All this was distressing, of course, but while the former victims of Nazi Germany were still starving in places like Bergen-Belsen, and prisoners of the Japanese languished in POW camps, while millions of refugees and DPs needed to be repatriated, and British, Dutch, French, Poles, and Italians were surviving off meager rations, and Filipinos, Chinese, and Indonesians lived on even less, and while citizens of the Soviet Union still had very fresh memories of being systematically starved by the German army and the SS, public sympathy for Germans and Japanese was somewhat limited. It was difficult enough convincing U.S. congressmen, especially on the more isolationist Republican side, to fund international relief organizations, such as UNRRA (United Nations Relief and Rehabilitation Administration), to help the victims of German and Japanese aggression. The idea of spending more tax dollars, or, as was suggested, cutting British rations, to feed the former enemies, was not an easy policy to promote.

 

Yet something had to be done, for practical if not for moral reasons. A total breakdown in Germany and Japan would put an intolerable strain on the Allied governments and make any kind of orderly, let alone democratic, reconstruction of the postwar order impossible. The British Daily Mirror, a pro–Labour Party newspaper widely read by soldiers, put the case for relief under the succinct headline: “Feed the Brutes?” The paper made it clear that it was not necessary to act out of sympathy for the German people, or even for the destitute German refugees driven out of their homelands. No, it “was not any feeling of compassion which prompts us to emphasize the necessity of dealing with the situation.” The problem was this: “The longer Europe is allowed to sink into the bog, the longer it will take to raise up—the longer the occupation will have to go on.”24

 

There were other considerations, too, more persuasive to U.S. members of Congress. Even if UNRRA, with its internationalist ideals, was suspected of communist sympathies, growing rivalry with the Soviet Union prompted action, and UNRRA was indispensible. Daniel J. Flood, a Democratic congressman from Pennsylvania, told his colleagues that “Hunger, destitution, sickness and disease will breed unrest and the specter of Communism. Hungry people are fertile fields for the philosophies of the anti-Christ and for those who would make God of the omnipotent state.”25

 

And so some measures were taken. In the British zone of Germany, beginning in late November, General Sir Gerald Templer organized Operation Barleycorn, setting about eight hundred thousand German POWs free to work on farms and rescue what remained of the harvest. To be able to export more food to Germany, British citizens were made to tighten their own belts further; this is why bread was rationed in 1946. The Americans, too, following the 1944 directive from the Joint Chiefs of Staff (JCS 1076) pertaining to “accommodation for prisoners of war captured in northwest Europe,” provided enough economic assistance to “prevent disease and unrest.” The idea was to keep the standard of German life to a bare minimum. How bare was the question. Politicians who favored a “hard peace” wanted to punish Germany by dismantling its industry and keeping its citizens at subsistence level.

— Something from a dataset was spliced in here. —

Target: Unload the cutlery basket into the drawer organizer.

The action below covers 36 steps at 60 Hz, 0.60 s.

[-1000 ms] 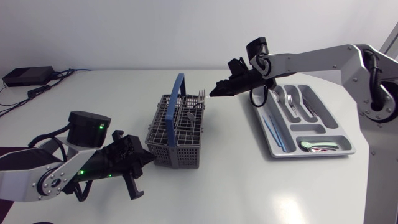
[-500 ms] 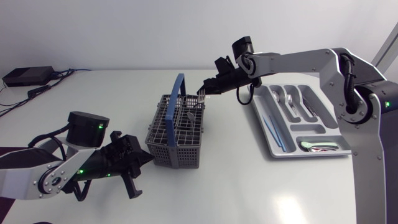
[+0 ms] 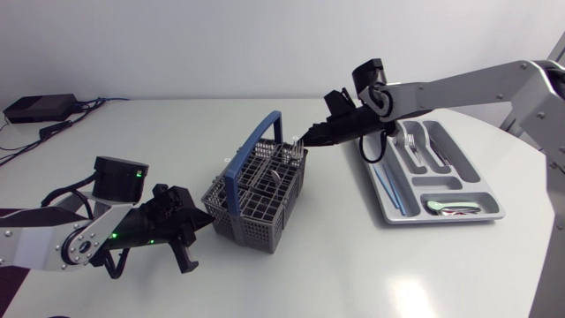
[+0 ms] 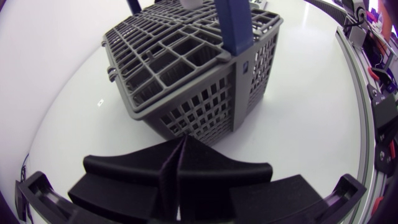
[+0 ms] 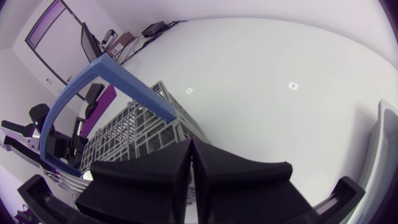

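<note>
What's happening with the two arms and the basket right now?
Left gripper shut, tip at the basket near corner. Right gripper shut at its far rim, by the cutlery inside. Nothing in the way.

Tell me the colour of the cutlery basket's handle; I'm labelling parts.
The handle is blue, over the grey basket; the head view shows it best.

Small black box (image 3: 37,107) with cables (image 3: 69,123) on the white table (image 3: 291,274)
</note>
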Motion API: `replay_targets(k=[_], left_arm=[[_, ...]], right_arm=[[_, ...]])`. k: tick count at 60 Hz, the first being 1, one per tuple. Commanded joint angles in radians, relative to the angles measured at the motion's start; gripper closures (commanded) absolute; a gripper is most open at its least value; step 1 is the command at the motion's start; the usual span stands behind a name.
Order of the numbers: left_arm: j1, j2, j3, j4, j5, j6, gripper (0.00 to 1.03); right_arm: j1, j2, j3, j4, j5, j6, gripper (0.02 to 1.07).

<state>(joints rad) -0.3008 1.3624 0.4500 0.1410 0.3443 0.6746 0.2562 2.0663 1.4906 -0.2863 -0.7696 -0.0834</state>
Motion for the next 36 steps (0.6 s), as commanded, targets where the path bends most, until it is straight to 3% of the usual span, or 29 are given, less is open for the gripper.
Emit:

The main proponent of the hard line was Henry Morgenthau, Roosevelt’s treasury secretary, who planned to turn Germany into a pastoral country, incapable of making war ever again. A harsh directive was given to the Allied administration in Japan as well. Joint Chiefs of Staff directive 1380/15 ordered General MacArthur to limit relief to the Japanese to “the extent . . . needed to prevent such widespread diseases and unrest as would endanger the occupying forces or interfere with military operations. Such imports will be confined to minimum quantities of food . . . fuel, medicinal and sanitary supplies . . .”26

 

Luckily for the Germans and the Japanese, these punitive directives were either ignored or softened by the men who actually had to govern the occupied nations and could see how disastrous such measures would be. The financial adviser to U.S. High Commissioner General Lucius Clay called JCS 1076 the work of “economic idiots.” Instead of causing even greater chaos by destroying Germany’s industrial economy, General Clay, supported by such powerful figures in Washington as Secretary of War Henry Stimson, soon tried to help the Germans rebuild it. Stimson was more understanding of the Germans’ plight than of Treasury Secretary Morgenthau, whom he suspected of being “biased in his Semitic grievances”27—echoing an unpleasant but not uncommon sentiment in the upper echelons of the American and British governments. But then, to expect much feeling for Jewish sensibilities would have been to miss the point. What these men were afraid of was that German rage would favor communism, or foster a mood of revanchism. General MacArthur was not inclined to help Japanese industry back to its feet, but was convinced, like Stimson and Clay, that “starvation . . . renders a people an easy prey to any ideology that brings with it life-sustaining food.”28

 

The Soviet authorities in the Eastern occupation zones, where much of German agriculture, as well as industry (Leipzig, Dresden, Chemnitz), was located, did nothing to rebuild German economic capacity. What remained of factories and other assets was looted. Machinery, railway cars, tram cars, trucks, all disappeared in convoys headed east. Bank vaults were emptied of gold and bonds, research institutes stripped of archives, and many artworks were confiscated as war reparations. And there was nothing even the German Communist Party leaders, who had just returned from Nazi prisons or exile in Moscow, could do to stop their fraternal Russian patrons.

 

The same thing happened in Manchuria, now northeastern China, where the Japanese had ruled over a colonial puppet state called Manchukuo since the early 1930s. Manchukuo was the industrial powerhouse of the Japanese empire. The Soviet Union, urged by the United States, had declared war on Japan just before the end, on August 8.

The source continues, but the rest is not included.